En cours de Potions, le professeur Slughorn avait annoncé avec fierté qu’Eliza avait concocté la meilleure Potion de Mémoire d’Éphémère. Il l’avait ensuite félicitée, attribuant dix points à Gryffondor, sous les applaudissements nourris de ses camarades rouge et or. Du côté des Serpentard, quelques élèves avaient applaudi, sans doute pour bien paraître face au professeur. Les autres, dont Parkinson, qui s’était fait coller une retenue par Slughorn pour avoir tenté de saboter le travail d’Eliza en lançant un sort discret, lui avaient lancé des regards haineux.
Eliza sort de sa rêverie. Assise en tailleur sur son lit, elle tourne le regard vers son bureau d’études, sur lequel elle a déposé la petite fiole de Felix Felicis. En plus de la lui remettre, Slughorn lui avait annoncé qu’il voulait la recruter dans son prestigieux club Slug. Eliza n’est pas obligé d’accepter, bien sûr. Mais il lui laisse le temps d’y réfléchir.
Au moment où Eliza reprend en main le document sur la légilimencie du professeur McGonagall, Lavande et Parvati font une entrée remarquée dans le dortoir. Lavande, l’air énamouré, confie à sa complice s’éprendre follement de Ron Weasley.
— Qu’est-ce que tu en penses? demande Lavande.
— Eh bien, je crois que… répond Parvati, en remarquant la présence silencieuse d’Eliza.
Un sourire amusé éclaire le visage de Lavande.
— Encore en train de travailler, toi? s’exclame-t-elle. Non, mais prends le temps de t’amuser un peu! Ce n’était que le premier jour d’école.

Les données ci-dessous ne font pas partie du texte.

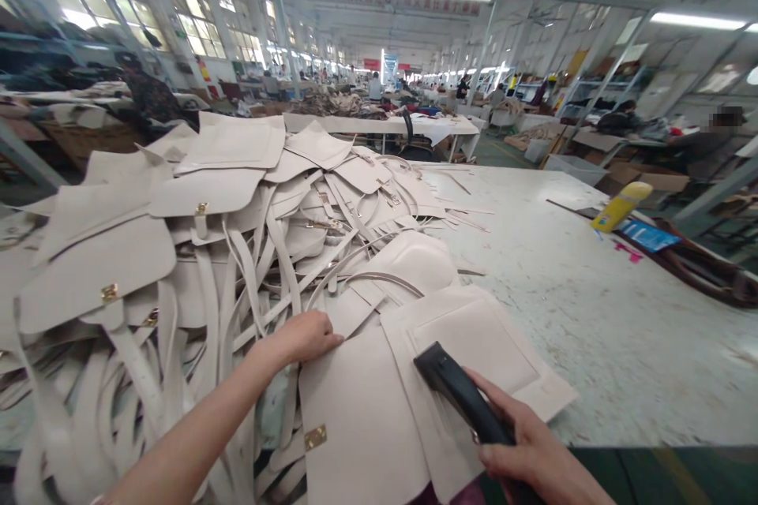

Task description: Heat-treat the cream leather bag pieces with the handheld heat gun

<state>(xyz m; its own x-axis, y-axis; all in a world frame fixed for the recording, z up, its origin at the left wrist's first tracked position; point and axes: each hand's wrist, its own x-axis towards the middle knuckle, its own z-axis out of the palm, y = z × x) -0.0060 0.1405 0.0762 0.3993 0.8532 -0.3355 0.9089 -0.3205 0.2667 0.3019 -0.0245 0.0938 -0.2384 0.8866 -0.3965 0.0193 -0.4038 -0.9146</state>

— J’ai l’habitude d’inclure des activités d’apprentissage dans mes périodes de détentes, répond Eliza sérieusement.
En s’approchant d’elle, Lavande et Parvati voient ce qu’elle lit. Roxy, qui est couchée en position sphinx à côté de sa maitresse, adresse un miaule enthousiaste aux deux filles. Parvati caresse la tête de la chatte, puis prend fièrement la parole :
— Ça explique entre autres pourquoi tu récoltes tous les honneurs en classe. J’ai entendu la professeure McGonagall dire au professeur Rogue que tu es encore plus brillante qu’Hermione.
Eliza rougit légèrement et sourit.
— Je ne cherche pas à être la chouchou de l’école, rectifie-t-elle doucement, mais j’espère qu’Hermione ne sera pas jalouse de moi.
— Au contraire, elle en est très fière! rassure Lavande en posant une main amicale sur son épaule. En plus, tu nous as fait gagner quarante points, aujourd’hui. Avec toi, on va remporter la coupe des quatre maisons, c’est certain. Peut-être même avec une large avance!
Eliza réfléchit un moment, puis referme sa lecture. Elle adresse un sourire déterminé à ses amies.
— Si on gagne, on célèbrera ça dans une fête grandiose, promet-elle.
— Plus encore, ce sera le party du siècle! renchérit Lavande, excitée.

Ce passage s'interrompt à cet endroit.